◆ What the task asks ◆
The answer should be every line below, retyped exactly.

◆ Dataset content ◆
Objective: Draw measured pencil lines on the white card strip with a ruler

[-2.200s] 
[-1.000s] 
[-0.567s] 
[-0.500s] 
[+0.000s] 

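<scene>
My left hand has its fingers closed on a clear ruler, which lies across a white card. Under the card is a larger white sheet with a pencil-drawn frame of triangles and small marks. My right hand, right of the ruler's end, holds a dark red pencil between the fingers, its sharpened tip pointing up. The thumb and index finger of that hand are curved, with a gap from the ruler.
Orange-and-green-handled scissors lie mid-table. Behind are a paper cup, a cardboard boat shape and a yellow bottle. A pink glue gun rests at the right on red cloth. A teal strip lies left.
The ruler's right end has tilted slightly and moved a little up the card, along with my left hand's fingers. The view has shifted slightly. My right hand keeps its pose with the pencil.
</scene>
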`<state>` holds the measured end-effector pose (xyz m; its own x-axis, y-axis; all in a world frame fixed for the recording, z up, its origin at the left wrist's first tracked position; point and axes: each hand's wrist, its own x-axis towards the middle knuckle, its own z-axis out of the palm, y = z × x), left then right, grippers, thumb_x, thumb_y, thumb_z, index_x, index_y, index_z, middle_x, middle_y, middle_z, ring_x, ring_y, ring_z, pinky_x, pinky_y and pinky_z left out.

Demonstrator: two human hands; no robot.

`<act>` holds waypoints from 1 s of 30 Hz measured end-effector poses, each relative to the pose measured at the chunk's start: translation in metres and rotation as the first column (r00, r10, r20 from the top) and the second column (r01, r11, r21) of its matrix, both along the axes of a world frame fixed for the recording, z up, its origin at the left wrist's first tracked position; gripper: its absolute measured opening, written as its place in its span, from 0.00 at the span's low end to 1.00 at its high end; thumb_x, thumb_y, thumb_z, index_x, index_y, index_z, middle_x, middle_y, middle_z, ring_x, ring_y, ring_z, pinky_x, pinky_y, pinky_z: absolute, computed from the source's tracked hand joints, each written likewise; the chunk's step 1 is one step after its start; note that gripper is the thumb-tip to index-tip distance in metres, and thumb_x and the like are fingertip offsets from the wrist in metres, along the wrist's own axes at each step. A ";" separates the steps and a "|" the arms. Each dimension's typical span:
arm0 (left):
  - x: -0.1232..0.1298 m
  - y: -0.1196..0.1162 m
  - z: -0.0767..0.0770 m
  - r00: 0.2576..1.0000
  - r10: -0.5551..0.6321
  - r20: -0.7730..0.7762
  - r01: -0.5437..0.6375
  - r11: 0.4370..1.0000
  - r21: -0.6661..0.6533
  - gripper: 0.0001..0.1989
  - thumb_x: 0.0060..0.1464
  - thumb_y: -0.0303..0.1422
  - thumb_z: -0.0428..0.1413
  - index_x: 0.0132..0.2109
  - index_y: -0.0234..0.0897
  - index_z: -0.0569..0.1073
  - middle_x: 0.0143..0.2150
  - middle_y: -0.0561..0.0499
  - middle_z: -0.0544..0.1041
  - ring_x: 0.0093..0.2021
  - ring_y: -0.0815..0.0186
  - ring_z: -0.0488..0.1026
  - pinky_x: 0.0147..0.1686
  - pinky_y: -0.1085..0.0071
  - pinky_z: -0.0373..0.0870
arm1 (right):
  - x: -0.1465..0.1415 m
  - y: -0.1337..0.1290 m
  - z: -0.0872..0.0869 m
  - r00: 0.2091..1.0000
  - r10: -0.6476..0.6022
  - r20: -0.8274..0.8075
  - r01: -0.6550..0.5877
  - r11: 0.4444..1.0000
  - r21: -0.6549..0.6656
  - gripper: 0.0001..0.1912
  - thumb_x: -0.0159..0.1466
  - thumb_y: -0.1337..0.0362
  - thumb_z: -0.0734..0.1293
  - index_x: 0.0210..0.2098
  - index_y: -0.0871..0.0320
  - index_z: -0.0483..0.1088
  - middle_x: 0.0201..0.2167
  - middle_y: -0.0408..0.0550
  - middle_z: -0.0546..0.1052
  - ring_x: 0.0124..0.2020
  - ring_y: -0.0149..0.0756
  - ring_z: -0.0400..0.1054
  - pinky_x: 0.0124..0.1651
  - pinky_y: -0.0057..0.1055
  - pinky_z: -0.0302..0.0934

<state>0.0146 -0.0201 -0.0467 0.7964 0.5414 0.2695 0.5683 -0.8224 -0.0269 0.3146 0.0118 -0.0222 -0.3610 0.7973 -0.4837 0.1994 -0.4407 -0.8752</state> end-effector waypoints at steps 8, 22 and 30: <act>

◆ Solution to this problem ◆
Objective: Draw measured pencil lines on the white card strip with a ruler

[-2.200s] 
[-1.000s] 
[-0.567s] 
[-0.500s] 
[+0.000s] 

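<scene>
My left hand has its fingers closed on a clear ruler, which lies across a white card. Under the card is a larger white sheet with a pencil-drawn frame of triangles and small marks. My right hand, right of the ruler's end, holds a dark red pencil between the fingers, its sharpened tip pointing up. The thumb and index finger of that hand are curved, with a gap from the ruler.
Orange-and-green-handled scissors lie mid-table. Behind are a paper cup, a cardboard boat shape and a yellow bottle. A pink glue gun rests at the right on red cloth. A teal strip lies left.
The ruler's right end has tilted slightly and moved a little up the card, along with my left hand's fingers. The view has shifted slightly. My right hand keeps its pose with the pencil.
</scene>
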`<state>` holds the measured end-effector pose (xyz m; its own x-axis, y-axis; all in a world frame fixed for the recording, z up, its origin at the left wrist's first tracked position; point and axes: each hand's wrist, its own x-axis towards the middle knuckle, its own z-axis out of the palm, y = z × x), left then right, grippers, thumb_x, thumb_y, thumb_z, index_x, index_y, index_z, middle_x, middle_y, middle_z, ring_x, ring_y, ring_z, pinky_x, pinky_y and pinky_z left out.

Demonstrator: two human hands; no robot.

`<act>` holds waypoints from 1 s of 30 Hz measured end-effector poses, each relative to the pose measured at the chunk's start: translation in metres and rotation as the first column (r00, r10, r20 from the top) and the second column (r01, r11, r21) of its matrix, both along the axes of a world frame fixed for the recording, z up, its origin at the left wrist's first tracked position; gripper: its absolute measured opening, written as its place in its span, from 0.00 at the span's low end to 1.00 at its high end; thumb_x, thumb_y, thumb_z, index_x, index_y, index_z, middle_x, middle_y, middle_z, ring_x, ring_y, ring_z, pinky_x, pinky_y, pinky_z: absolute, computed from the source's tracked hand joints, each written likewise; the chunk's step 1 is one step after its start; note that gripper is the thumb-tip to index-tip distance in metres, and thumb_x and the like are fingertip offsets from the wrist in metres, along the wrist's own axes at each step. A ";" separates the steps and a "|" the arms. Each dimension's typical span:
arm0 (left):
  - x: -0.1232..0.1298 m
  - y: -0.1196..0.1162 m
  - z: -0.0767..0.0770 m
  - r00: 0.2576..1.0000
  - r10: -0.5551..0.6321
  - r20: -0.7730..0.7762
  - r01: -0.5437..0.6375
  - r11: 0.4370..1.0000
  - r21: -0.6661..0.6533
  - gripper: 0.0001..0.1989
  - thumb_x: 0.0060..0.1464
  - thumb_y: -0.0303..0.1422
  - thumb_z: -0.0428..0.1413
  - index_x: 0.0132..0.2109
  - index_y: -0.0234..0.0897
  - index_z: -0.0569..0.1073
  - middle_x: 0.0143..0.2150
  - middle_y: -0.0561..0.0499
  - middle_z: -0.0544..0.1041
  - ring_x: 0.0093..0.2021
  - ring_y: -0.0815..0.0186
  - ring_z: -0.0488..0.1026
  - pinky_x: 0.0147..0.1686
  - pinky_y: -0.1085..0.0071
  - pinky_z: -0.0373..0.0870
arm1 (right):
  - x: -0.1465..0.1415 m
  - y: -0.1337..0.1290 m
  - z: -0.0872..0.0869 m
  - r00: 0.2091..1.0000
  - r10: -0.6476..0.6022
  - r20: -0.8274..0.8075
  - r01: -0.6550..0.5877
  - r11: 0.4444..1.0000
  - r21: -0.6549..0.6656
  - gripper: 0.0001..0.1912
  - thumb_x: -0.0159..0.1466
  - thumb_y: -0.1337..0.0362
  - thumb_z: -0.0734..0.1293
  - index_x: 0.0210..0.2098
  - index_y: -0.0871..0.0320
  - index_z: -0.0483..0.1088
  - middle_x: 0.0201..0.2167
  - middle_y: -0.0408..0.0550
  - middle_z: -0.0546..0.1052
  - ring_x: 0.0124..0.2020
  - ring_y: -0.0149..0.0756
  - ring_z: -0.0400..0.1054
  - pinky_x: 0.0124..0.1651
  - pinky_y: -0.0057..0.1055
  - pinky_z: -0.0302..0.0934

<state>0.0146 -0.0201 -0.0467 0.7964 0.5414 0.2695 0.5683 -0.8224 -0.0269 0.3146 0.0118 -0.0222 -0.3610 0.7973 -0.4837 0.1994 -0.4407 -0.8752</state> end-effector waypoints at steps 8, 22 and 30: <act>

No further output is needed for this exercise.